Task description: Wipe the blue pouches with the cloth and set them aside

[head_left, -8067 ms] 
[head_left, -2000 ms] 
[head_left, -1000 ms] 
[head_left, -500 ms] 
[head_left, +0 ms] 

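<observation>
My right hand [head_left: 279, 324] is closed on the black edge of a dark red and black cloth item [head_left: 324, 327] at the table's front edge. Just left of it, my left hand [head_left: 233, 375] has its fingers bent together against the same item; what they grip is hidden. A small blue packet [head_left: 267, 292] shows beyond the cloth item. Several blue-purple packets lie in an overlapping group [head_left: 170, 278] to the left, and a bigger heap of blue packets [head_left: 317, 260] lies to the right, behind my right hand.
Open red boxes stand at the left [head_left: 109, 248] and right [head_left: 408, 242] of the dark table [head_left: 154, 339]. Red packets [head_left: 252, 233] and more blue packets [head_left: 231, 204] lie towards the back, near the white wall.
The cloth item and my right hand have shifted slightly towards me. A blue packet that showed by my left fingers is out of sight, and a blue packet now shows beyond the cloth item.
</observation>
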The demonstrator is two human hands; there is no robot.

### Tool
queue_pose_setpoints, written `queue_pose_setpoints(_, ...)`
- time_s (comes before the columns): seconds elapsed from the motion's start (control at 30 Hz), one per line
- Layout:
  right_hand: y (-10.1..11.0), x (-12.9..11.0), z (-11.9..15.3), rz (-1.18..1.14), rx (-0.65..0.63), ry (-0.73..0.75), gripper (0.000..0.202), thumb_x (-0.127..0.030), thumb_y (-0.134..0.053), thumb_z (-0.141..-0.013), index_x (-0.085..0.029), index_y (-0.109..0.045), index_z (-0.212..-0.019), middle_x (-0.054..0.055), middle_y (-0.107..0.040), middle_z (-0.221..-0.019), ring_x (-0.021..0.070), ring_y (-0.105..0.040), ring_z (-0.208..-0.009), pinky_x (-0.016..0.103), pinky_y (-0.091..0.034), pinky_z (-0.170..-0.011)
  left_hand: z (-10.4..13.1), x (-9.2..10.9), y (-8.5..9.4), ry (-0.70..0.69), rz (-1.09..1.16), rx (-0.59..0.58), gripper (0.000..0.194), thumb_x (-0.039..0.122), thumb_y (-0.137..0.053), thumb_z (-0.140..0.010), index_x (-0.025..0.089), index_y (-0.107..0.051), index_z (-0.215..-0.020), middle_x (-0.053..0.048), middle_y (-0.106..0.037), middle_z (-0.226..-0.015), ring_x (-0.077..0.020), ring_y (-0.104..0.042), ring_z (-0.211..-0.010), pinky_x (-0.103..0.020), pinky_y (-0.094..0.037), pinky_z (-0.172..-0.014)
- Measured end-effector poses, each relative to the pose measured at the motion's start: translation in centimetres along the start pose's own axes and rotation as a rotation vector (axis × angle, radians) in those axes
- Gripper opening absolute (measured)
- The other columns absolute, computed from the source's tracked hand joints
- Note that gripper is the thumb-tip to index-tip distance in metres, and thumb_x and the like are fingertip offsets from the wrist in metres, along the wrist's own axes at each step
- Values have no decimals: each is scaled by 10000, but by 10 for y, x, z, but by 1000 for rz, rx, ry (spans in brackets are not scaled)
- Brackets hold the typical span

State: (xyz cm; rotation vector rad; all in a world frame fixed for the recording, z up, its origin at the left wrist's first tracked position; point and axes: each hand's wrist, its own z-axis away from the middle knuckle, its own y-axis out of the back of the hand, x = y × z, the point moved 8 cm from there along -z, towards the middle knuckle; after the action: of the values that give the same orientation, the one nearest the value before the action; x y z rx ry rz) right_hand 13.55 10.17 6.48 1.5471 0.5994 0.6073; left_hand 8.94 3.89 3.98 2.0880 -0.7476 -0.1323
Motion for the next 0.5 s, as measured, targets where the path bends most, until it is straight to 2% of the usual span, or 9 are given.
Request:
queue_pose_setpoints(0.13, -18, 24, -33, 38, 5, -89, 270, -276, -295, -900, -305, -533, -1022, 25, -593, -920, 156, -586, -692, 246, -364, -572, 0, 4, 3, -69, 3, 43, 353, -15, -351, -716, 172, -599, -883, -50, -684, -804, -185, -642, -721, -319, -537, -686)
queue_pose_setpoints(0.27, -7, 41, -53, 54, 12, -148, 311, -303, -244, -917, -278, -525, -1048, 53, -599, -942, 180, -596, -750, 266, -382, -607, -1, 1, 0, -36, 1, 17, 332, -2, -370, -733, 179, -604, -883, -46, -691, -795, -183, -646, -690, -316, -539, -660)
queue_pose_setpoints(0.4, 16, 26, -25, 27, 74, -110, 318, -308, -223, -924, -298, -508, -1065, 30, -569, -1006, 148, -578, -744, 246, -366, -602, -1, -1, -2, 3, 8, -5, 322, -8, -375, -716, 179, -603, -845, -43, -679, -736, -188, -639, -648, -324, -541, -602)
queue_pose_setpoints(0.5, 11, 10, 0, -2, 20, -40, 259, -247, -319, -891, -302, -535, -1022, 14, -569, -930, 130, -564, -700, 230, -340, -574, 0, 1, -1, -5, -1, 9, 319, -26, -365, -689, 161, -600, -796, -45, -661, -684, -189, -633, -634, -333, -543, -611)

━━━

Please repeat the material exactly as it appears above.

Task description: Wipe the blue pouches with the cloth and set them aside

[head_left, -8067 ms] 
[head_left, -2000 ms] 
[head_left, -1000 ms] 
[head_left, -500 ms] 
[head_left, +0 ms] 

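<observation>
My right hand [head_left: 279, 324] is closed on the black edge of a dark red and black cloth item [head_left: 324, 327] at the table's front edge. Just left of it, my left hand [head_left: 233, 375] has its fingers bent together against the same item; what they grip is hidden. A small blue packet [head_left: 267, 292] shows beyond the cloth item. Several blue-purple packets lie in an overlapping group [head_left: 170, 278] to the left, and a bigger heap of blue packets [head_left: 317, 260] lies to the right, behind my right hand.
Open red boxes stand at the left [head_left: 109, 248] and right [head_left: 408, 242] of the dark table [head_left: 154, 339]. Red packets [head_left: 252, 233] and more blue packets [head_left: 231, 204] lie towards the back, near the white wall.
The cloth item and my right hand have shifted slightly towards me. A blue packet that showed by my left fingers is out of sight, and a blue packet now shows beyond the cloth item.
</observation>
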The demonstrator is two human hands; there is no robot.

### Tool
queue_pose_setpoints, written `queue_pose_setpoints(_, ...)`
- time_s (comes before the columns): seconds elapsed from the motion's start (control at 30 Hz), one per line
- Layout:
  right_hand: y (-10.1..11.0), x (-12.9..11.0), z (-11.9..15.3), rz (-1.18..1.14), rx (-0.65..0.63), ry (-0.73..0.75), gripper (0.000..0.202), thumb_x (-0.127..0.030), thumb_y (-0.134..0.053), thumb_z (-0.141..-0.013), index_x (-0.085..0.029), index_y (-0.109..0.045), index_z (-0.212..-0.019), middle_x (-0.054..0.055), middle_y (-0.107..0.040), middle_z (-0.221..-0.019), ring_x (-0.021..0.070), ring_y (-0.105..0.040), ring_z (-0.208..-0.009), pinky_x (-0.016..0.103), pinky_y (-0.091..0.034), pinky_z (-0.170..-0.011)
  left_hand: z (-10.4..13.1), x (-9.2..10.9), y (-8.5..9.4), ry (-0.70..0.69), rz (-1.09..1.16), rx (-0.59..0.58), gripper (0.000..0.194), thumb_x (-0.039..0.122), thumb_y (-0.137..0.053), thumb_z (-0.140..0.010), index_x (-0.025..0.089), index_y (-0.107..0.051), index_z (-0.215..-0.020), middle_x (-0.053..0.048), middle_y (-0.106..0.037), middle_z (-0.226..-0.015), ring_x (-0.077..0.020), ring_y (-0.104..0.042), ring_z (-0.211..-0.010), pinky_x (-0.103..0.020), pinky_y (-0.094..0.037), pinky_z (-0.172..-0.014)
- Measured end-effector poses, each relative to the pose measured at the motion's start: translation in centimetres along the start pose's own axes and rotation as a rotation vector (axis × angle, radians) in those axes
- Gripper opening absolute (measured)
- The other columns absolute, computed from the source's tracked hand joints
- Note that gripper is the thumb-tip to index-tip distance in metres, and thumb_x and the like are fingertip offsets from the wrist in metres, along the wrist's own axes at each step
- Values have no decimals: each is scaled by 10000, but by 10 for y, x, z, but by 1000 for rz, rx, ry (spans in brackets are not scaled)
- Brackets hold the typical span

State: (xyz cm; rotation vector rad; all in a world frame fixed for the recording, z up, its origin at the left wrist's first tracked position; point and axes: each hand's wrist, its own z-axis away from the middle knuckle, its own y-axis out of the back of the hand, x = y × z, the point moved 8 cm from there along -z, towards the middle knuckle; after the action: of the values that give the same orientation, the one nearest the value before the action; x y z rx ry rz) right_hand 13.55 10.17 6.48 1.5471 0.5994 0.6073; left_hand 8.94 3.89 3.98 2.0880 -0.7476 -0.1323
Motion for the next 0.5 s, as measured, targets where the path bends most, until it is straight to 2% of the usual span, or 9 are given.
Request:
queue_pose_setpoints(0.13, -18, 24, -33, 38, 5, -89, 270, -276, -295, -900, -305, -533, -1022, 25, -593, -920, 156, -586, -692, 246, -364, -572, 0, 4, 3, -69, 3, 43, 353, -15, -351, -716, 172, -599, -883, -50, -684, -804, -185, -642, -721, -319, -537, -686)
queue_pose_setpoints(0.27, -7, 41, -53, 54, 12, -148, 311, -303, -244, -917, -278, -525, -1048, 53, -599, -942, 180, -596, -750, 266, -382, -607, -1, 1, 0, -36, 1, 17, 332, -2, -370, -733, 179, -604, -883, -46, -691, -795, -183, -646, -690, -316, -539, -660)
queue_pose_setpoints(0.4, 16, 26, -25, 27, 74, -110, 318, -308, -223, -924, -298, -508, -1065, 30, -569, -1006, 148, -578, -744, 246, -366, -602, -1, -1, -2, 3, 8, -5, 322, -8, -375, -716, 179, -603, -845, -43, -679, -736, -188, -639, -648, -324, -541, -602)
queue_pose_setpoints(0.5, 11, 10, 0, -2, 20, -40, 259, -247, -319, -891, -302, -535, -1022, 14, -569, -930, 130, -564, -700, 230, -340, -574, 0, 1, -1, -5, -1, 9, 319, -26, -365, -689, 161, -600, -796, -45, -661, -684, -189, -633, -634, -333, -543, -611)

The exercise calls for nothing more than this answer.